152/46 VLo, or 152 mm 46 caliber Vickers coastal gun on Lokomo carriage on display in Kuivasaari. A Finnish conversion of BL 6 inch Mk VII field gun, one of seven purchased in 1940, into static coastal gun. The gun shield is from a captured Soviet 130 mm/50 B13 Pattern 1936 gun. Photo courtesy of Northern Fortress website (www.nortfort.ru)

Kuivasaari

75/50 O – Imperial Russian Canet 75 mm/50 1892 naval gun on Obukhov carriage on Kuivasaari.

Kuivasaari

Another view of the Imperial Russian Canet 75 mm/50 1892 naval gun on Obukhov carriage on Kuivasaari.

Kuivasaari

British QF 3 inch 20 cwt anti-aircraft gun and Imperial Russian 75 mm model 1892 Canet gun on 152 mm naval howitzer carriage in Kuivasaari.

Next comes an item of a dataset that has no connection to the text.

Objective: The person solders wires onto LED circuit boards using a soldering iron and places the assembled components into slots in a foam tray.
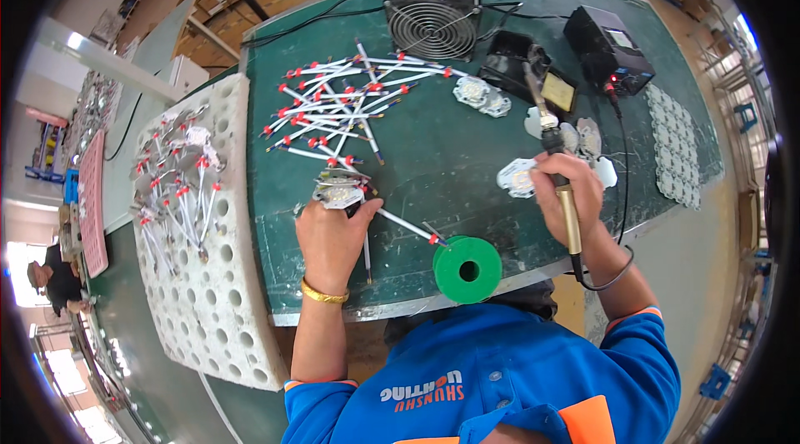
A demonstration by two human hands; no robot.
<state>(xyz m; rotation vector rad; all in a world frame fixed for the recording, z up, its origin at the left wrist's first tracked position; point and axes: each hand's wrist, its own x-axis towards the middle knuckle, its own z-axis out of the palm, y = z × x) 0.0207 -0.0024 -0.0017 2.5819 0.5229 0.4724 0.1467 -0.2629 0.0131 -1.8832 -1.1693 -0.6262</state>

Britain donated 24 QF 3 inch 20 cwt guns to Finland during Winter War, and they were used as coastal guns after World War 2. 75 mm Canet on howitzer carriage could be used as anti-aircraft gun, and eight guns were modified in Finland to fire 76 mm Bofors shells.

Kuivasaari

De Bange 90 mm cannon converted to bunker gun in Kuivasaari. Donated by France to Finland during Winter War, converted to bunker guns late in World War 2 or after. Finally used as coastal artillery training guns until the 1960s.

If you have the opportunity, the Kuivasaari Coastal Artillery Fortress is well worth visiting. Not least for the opportunity to see one of the last working 305mm/12 inch battleship guns in the world.